### Directions for this task:
Everything in the entries except the pictures should be repeated exactly.
[[ Input data, beginning ]]
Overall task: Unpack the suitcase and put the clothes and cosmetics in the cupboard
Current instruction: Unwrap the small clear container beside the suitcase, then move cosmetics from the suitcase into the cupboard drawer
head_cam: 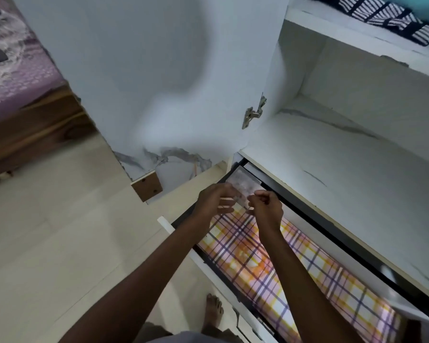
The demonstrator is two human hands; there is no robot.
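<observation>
Pale floor tiles (60, 243) ran under the open cupboard (357, 169), whose white marbled door (146, 82) stood swung out to the left, hung on a metal hinge (254, 112). Beyond the door a bed with a purple patterned cover (13, 78) and a wooden frame showed at the far left. On the cupboard's upper shelf lay a striped black-and-white garment (391, 16) beside something teal at the corner. The wide shelf below it was bare white board with grey veins.

Beneath that shelf a drawer (233, 285) stood pulled out, lined with a plaid sheet (295, 268) in orange, yellow and purple. The person stood over it with both bare arms stretched forward, one bare foot (212, 315) on the tiles beside the drawer front.

Both hands met over the far left end of the drawer, around a small clear flat case (244, 185) that looked like a cosmetics box, its contents too blurred to tell. The left hand (213, 201) had its fingers curled round the near left edge of the case. The right hand (268, 206) pinched the case's near right edge between thumb and bent fingers. The case sat tilted at the drawer's back corner, just under the shelf's lip; whether it rested on the plaid sheet or was held clear of it I could not tell.
</observation>
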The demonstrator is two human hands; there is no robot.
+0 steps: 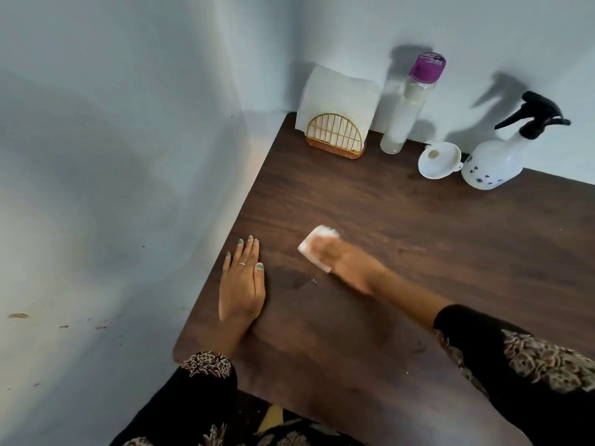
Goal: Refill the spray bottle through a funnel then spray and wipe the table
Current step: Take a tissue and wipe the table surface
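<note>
White folded paper tissue (pixel 317 247): pressed on dark wooden desk (pixel 418 239) under right hand (pixel 346 263), fingers closed on it.
Left hand (pixel 241 284): flat, empty, just beside.

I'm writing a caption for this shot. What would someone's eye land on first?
First the right hand, blurred, pressing a white tissue onto the dark wooden table near its middle, with the left hand lying flat by the table's left edge. Then the row by the far wall: a napkin holder, a tall bottle, a white funnel and the spray bottle.
</note>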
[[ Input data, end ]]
### Completed task:
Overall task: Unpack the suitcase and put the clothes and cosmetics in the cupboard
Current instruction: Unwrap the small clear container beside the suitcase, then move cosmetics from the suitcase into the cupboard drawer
head_cam: 
The demonstrator is two human hands; there is no robot.
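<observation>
Pale floor tiles (60, 243) ran under the open cupboard (357, 169), whose white marbled door (146, 82) stood swung out to the left, hung on a metal hinge (254, 112). Beyond the door a bed with a purple patterned cover (13, 78) and a wooden frame showed at the far left. On the cupboard's upper shelf lay a striped black-and-white garment (391, 16) beside something teal at the corner. The wide shelf below it was bare white board with grey veins.

Beneath that shelf a drawer (233, 285) stood pulled out, lined with a plaid sheet (295, 268) in orange, yellow and purple. The person stood over it with both bare arms stretched forward, one bare foot (212, 315) on the tiles beside the drawer front.

Both hands met over the far left end of the drawer, around a small clear flat case (244, 185) that looked like a cosmetics box, its contents too blurred to tell. The left hand (213, 201) had its fingers curled round the near left edge of the case. The right hand (268, 206) pinched the case's near right edge between thumb and bent fingers. The case sat tilted at the drawer's back corner, just under the shelf's lip; whether it rested on the plaid sheet or was held clear of it I could not tell.
</observation>
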The demonstrator is two human hands; there is no robot.
+0 steps: 
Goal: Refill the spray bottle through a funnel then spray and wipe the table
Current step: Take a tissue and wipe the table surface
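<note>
White folded paper tissue (pixel 317 247): pressed on dark wooden desk (pixel 418 239) under right hand (pixel 346 263), fingers closed on it.
Left hand (pixel 241 284): flat, empty, just beside.

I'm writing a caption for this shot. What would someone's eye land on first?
First the right hand, blurred, pressing a white tissue onto the dark wooden table near its middle, with the left hand lying flat by the table's left edge. Then the row by the far wall: a napkin holder, a tall bottle, a white funnel and the spray bottle.
</note>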

Nothing further is required of this output.